The magnificent Val-de-Grace Church is one of the hidden treasures of Paris. Commissioned in 1621 by Queen Anne of Austria, the mother of Louis XIV, the Sun King and the King of Versailles, and finished in 1667, Val-de-Grace is a mixture of classical and barocco styles. Now part of the Val de Grace Military Hospital, the church can be visited at mass time at 11am on Sundays and during the Heritage days from 10am to 6pm. Locate Val-de-Grace on Paris map. Learn more about the magnificent churches in Paris.
The founder, Queen Anne of Austria, was raised in the principles of the Counter-Reformation. As she became queen, she took the habit of visiting the female monasteries of Paris and surroundings. At the Val-de-Grâce priory in Bièvres, she noticed the prioress Marguerite de Vény d’Arbouze and asked for an abbatial seat. The abbey was founded in 1621 and entrusted to the new friend of the queen. The first stone was laid on July 3, 1624, on land donated by the crown and the construction slowly spread from 1624 to 1643. This first community was characterized by the austerity of its rule and the archaism of buildings that hosted it. The whole remained unfinished because of the disgrace suffered by the queen to the king in 1636-37. Indeed, since her miscarriage of 1622, Anne of Austria was gradually abandoned by the king. The queen was constantly watched and politically weakened by her sterility. She therefore liked to retire to the Val-de-Grace, a monastery with a special devotion to the Nativity, where she kept epistolary relations with her friends expelled from the court by the king. When her royal husband learned it, he forbade her to frequent the Val-de-Grace; this was the Val-de-Grâce affair. However, a few months later, Anne of Austria became pregnant and finally gave birth to an heir on September 5, 1638, the dolphin Louis-Dieudonné, future Louis XIV, also called Sun King.
Two events jostled the destiny of the queen and her foundation. On December 4, 1642, Cardinal Richelieu died and Mazarin entered the counsil a few days later. On May 14, 1643, King Louis XIII died in his turn, Mazarin then became "principal minister". The dolphin was only 5 years old, 42 years old Anne of Austria became queen regent, in close collaboration with the cardinal-minister Mazarin. The regent could then accomplish her vow to raise a "magnificent temple" if God gave her a son, "to rebuild the entire church and monastery of Val-de-Grace and to spare no expense to leave eternal marks of her piety " (the abbot of Fleury). The realization of this vow presupposed three conditions: a location, a congregation and finances. She then bought a mansion and added a few years later additional buildings. In 1645, Anne of Austria, widow of King Louis XIII, asked François Mansart to add a church and a palace to the convent of Val-de-Grace where she went frequently. But Mansart was dismissed a year after the start of the work, and only the church was built largely according to his plans. The reason for his dismissal was undoubtedly the high cost of the works (the work to consolidate the pitches under the ground took time and money) and the inability of Mansart to finalize a single project. The church was completed in 1667 (the building was entrusted successively to François Mansart, Jacques Lemercier, Pierre Le Muet and finally Gabriel Le Duc).

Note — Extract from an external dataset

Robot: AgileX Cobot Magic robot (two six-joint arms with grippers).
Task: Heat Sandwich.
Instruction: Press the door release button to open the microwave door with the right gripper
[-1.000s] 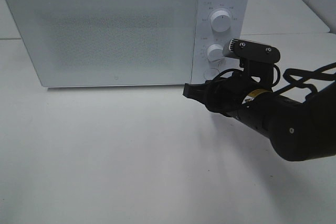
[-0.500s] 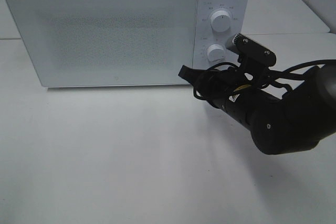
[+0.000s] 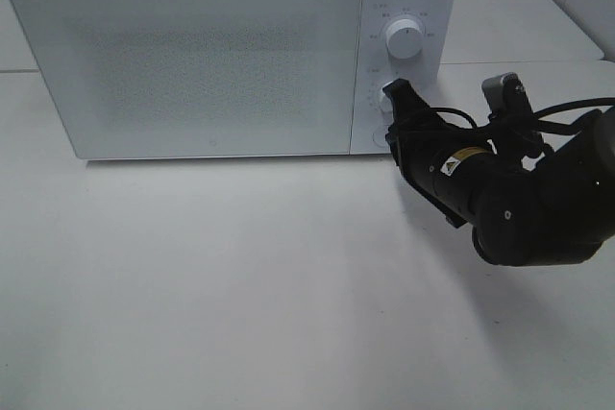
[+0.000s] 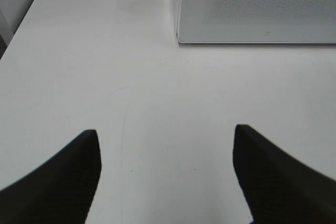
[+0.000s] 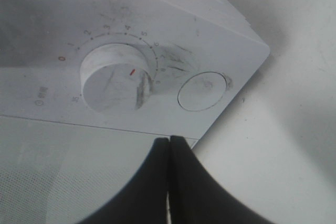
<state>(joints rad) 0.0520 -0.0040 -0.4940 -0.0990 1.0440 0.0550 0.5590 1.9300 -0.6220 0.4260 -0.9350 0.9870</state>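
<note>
- Standing on the white table (image 3: 240,285), the microwave (image 3: 202,55) fills the far half of the high view, its door shut and its speckled window showing nothing inside.
- The sandwich appears in none of the 3 views, so I cannot tell where it is.
- In the same view the black right arm (image 3: 519,208) lies along the table at the microwave's right front corner. The right gripper (image 3: 396,90) points up at the control panel, over the lower of the 2 dials and below the upper dial (image 3: 404,38).
- The left gripper is out of that view.
- In the left wrist view the left gripper (image 4: 165,129) hangs over bare table (image 4: 105,51), well in front of the microwave (image 4: 257,6). Its 2 dark fingers (image 4: 63,177) stand wide apart with nothing between them.
- A faint thin scratch (image 4: 123,119) runs across the table between the fingers and the microwave.
- In the right wrist view the right gripper (image 5: 169,142) has its 2 fingers pressed together, tips meeting in a single seam and holding nothing.
- Those tips sit close before the microwave's front, at the seam between door (image 5: 52,171) and control panel.
- Just past them are the lower dial (image 5: 115,82), scuffed grey and bearing a small red mark (image 5: 133,70), and the round button (image 5: 202,91) beside it.
- Whether the tips touch the panel I cannot tell.
</note>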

At the Revolution, the symbols of royalty were erased, the chapel of St. Anne, which today houses the organ of Aristide Cavaillé-Coll, was desecrated: in this "chapel of hearts" which contained the embalmed hearts of 45 kings and queens of France, the architect Louis François Petit-Radel seized thirteen reliquary urns containing the hearts of several rulers or princely characters (Anne of Austria, Maria Theresa of Spain), sold or exchangeed them for paintings with painters who sought the substance of embalming or "mummy". July 31, 1793 the National Convention reallocated the monumental complex which became military hospital in 1796 then hospital of instruction.

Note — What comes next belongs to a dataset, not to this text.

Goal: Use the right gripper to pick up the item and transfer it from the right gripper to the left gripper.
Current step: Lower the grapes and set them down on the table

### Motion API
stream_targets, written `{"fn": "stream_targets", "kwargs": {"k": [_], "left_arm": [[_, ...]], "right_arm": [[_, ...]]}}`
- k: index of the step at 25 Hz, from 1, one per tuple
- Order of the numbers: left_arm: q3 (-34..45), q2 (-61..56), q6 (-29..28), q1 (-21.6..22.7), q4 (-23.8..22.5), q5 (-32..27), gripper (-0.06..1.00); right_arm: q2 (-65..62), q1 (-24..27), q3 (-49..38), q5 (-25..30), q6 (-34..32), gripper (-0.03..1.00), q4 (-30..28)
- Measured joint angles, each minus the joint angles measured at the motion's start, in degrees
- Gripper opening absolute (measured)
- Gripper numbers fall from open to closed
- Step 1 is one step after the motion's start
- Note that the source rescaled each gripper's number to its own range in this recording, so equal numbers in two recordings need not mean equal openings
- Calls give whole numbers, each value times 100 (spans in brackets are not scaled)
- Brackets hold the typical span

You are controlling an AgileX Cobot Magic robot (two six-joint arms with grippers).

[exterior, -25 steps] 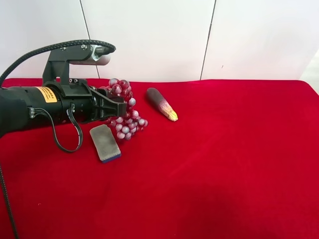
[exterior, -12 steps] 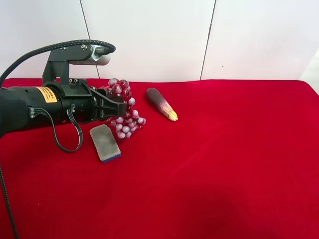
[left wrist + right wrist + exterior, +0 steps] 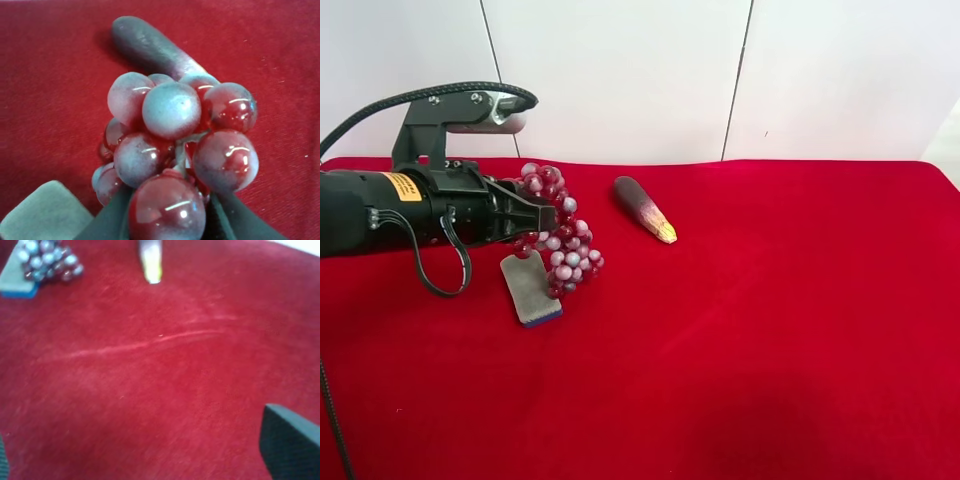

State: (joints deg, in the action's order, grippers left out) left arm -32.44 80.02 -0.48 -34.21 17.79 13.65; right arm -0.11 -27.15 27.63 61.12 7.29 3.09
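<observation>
The item, a bunch of red and whitish-pink grapes (image 3: 560, 238), hangs from my left gripper (image 3: 542, 215), which is shut on its upper end. That gripper ends the yellow-labelled arm at the exterior high view's left. In the left wrist view the grapes (image 3: 175, 140) fill the middle, clamped between dark fingers (image 3: 112, 217). The bunch's lower end overlaps the grey sponge (image 3: 530, 288). My right gripper (image 3: 145, 447) is open over bare red cloth, one finger (image 3: 290, 445) showing, with the grapes (image 3: 47, 257) far off. The right arm is outside the exterior high view.
A dark purple tapered piece with a yellow tip (image 3: 643, 207) lies just right of the bunch. The grey sponge with a blue base (image 3: 17, 277) rests on the red cloth (image 3: 770, 320). A white wall stands behind the table.
The left arm has drawn back toward the view's left with the grapes. The bunch now hangs lower and overlaps the sponge's top. The purple piece and sponge stayed put.
</observation>
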Motion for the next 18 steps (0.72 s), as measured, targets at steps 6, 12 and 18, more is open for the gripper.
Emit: {"fn": "stream_targets", "kwargs": {"k": [6, 12, 18], "left_arm": [[0, 0, 137, 55, 0, -84, 1], [-56, 1, 328, 67, -5, -627, 1], [-617, 12, 385, 330, -83, -1870, 1]], "right_arm": [[0, 747, 0, 0, 0, 99, -6], [0, 1202, 0, 0, 0, 99, -6], [0, 1202, 0, 0, 0, 99, -6]]}}
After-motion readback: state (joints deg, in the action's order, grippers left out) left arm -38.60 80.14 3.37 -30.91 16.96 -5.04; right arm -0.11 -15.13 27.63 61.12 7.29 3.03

In 1663, Pierre Mignard, assisted by Alphonse Dufresnoy, painted the dome and retained, for this purpose, the theme of Glory. With more than two hundred characters, this composition, which inspired a poem by Molière, shows Anne of Austria, accompanied by Saint Anne and Saint Louis, presenting to the Virgin the new church of Val-de-Grâce .

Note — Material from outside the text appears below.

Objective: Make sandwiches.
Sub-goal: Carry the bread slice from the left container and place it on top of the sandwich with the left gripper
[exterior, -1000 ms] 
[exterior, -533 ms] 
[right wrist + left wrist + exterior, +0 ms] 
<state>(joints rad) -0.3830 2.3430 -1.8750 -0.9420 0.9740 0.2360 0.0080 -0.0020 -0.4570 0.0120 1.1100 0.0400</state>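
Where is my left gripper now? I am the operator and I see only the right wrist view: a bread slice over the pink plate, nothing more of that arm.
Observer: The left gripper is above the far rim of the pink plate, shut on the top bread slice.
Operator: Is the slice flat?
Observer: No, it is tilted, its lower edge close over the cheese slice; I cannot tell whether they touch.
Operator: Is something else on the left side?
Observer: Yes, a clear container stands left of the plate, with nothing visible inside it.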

"To the infant Jesus and to the Virgin Mother". This inscription appearing on the frieze of the entrance portico of the Notre-Dame church of Val-de-Grace marks the consecration of the whole church to the Nativity. If Bernini was approached by the queen to draw the famous and sumptuous canopy, it was Gabriel Le Duc who was finally chosen, and on March 25, 1665, Michel Anguier obtained the market of the group of Nativity intended to adorn the high altar , the canopy forming all around, in a way, a majestic nursery. The market stipulated the following conditions: "three figures of the crib of great naturalness, the Child Jesus of attitude lying in a manger, the Virgin and Saint Joseph of praying and devout attitude". Under the talented fingers of Michel Anguier, the stone took life to form a life-size crib.